I leave this week’s four readings and the two powerpoints feeling frustrated by the way the conundrum that those of us who believe in the value of arts learning find ourselves in. Most on point was the point made in Lori’s piece about how linking arts learning to social problems has put the arts in a no-win situation in terms of arguing against reductions in funding. In terms of policy arguments, the entire sector seems as if it’s hit a dead end. The RAND reports all came out before the financial crisis, and so I can only imagine the cuts that were faced by the SAAs in the past few years. The picture painted by the RAND reports was already grim with several SAAs on the brink of elimination in the early 2000s. Do we still have SAAs in all fifty states?
I found the description of how the SAAs undercut their own lobbying potential by seeking to distribute funds more equitably. To me, this indicated how the political and the policy arguments are an integral part of the entire system. I think confronting this problem squarely with something like the Wallace Foundation initiative is healthy, and I’m curious what the results were of the initiative.
I still don’t know where I stand in terms of justifying arts education in a policy discussion.
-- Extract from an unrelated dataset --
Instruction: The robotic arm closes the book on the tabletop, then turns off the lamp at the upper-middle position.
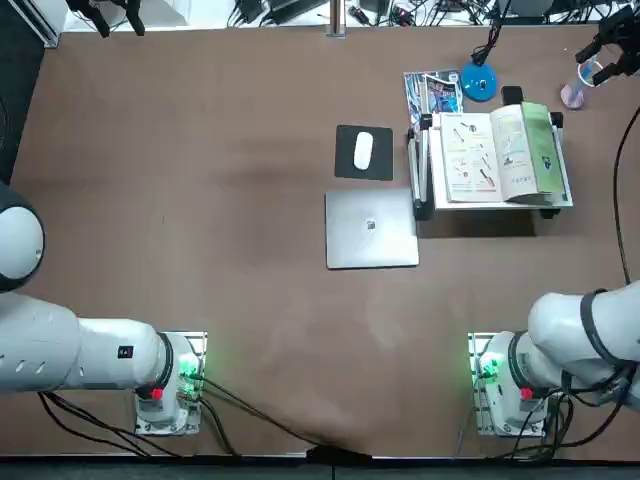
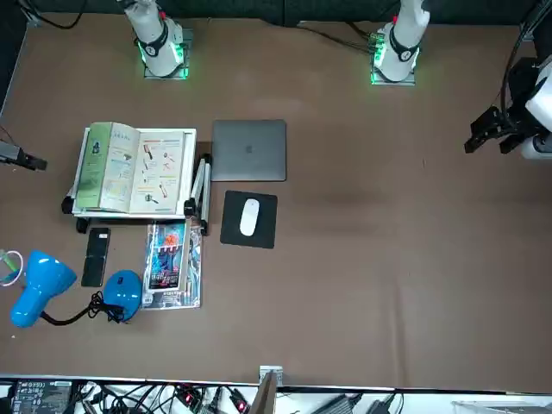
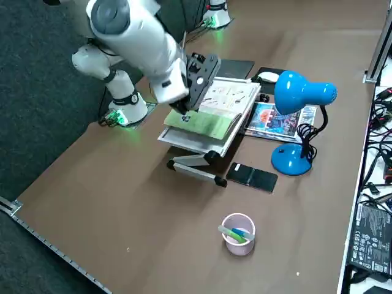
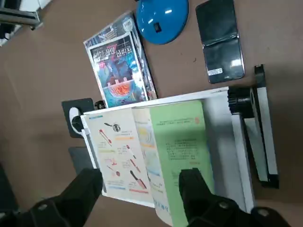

The folks who want to argue arts for art’s sake disagree with those who want to argue for the economic benefit of arts learning and then there are those who argue for its cognitive benefits and its role in supporting students’ acquisition of the rest of the curriculum. This all exists within a frame where the arts and humanities have no standing. What would society be like if the best poets were paid like CEOs? If that was the value set, what would arts learning look like? It seems to me there is a more fundamental argument that needs to be won about essential, core nature of art in society generally. Without at least this argument out there, engaging in a discussion about the value of arts learning feels like a losing battle. The readings to me suggest that the larger argument has already been lost and so it’s all about survival and keeping arts learning from disappearing altogether rather than growing the budget of the NEA, SAAs and LAAs.
I’m also frustrated by the focus in what we’ve read about context-free discussion of arts learning that separates out individual students from their communities. I’ll accept that the key to turning the tide is cultivating demand and that arts education for youth strongly correlates with adult participation. But if arts administrators want people to advocate for more funding for state and local arts organization, I think the story has to be that XYZ arts program really made a difference in our neighborhood/community/city and that program required public money to do what it did. People in communities have to make the connection that their money made something positive happen, they have to feel they made something magical happen for young people. To me, this means arts learning programs have to have a vital connection to the social and economic issues within particular neighborhoods and communities. If the arts program, becomes a source of community identity and means for community expression and dialogue, then the arts sector will have a strong coalition to lobby for arts funding. I guess, for me, this means really understanding the community’s history and psychology and basing your arts program off of that.
This means arts programs that can last for 20, 30, or 40 years and really change the trajectories of communities. One off special workshops, residencies, etc. are great but the transformation is then limited to the individual participants and to some extent their friends and family as opposed to something that becomes a community institution. Arts learning has to have a vital connection to the soul of a community and arts administrators have to make the connection for people between that ballet class and the state’s budgeting decisions. I suppose one thing this week’s readings tell me is that arts administrators have to be able to understand how to advocate effectively to lawmakers themselves and how to organize the advocacy and lobbying of others.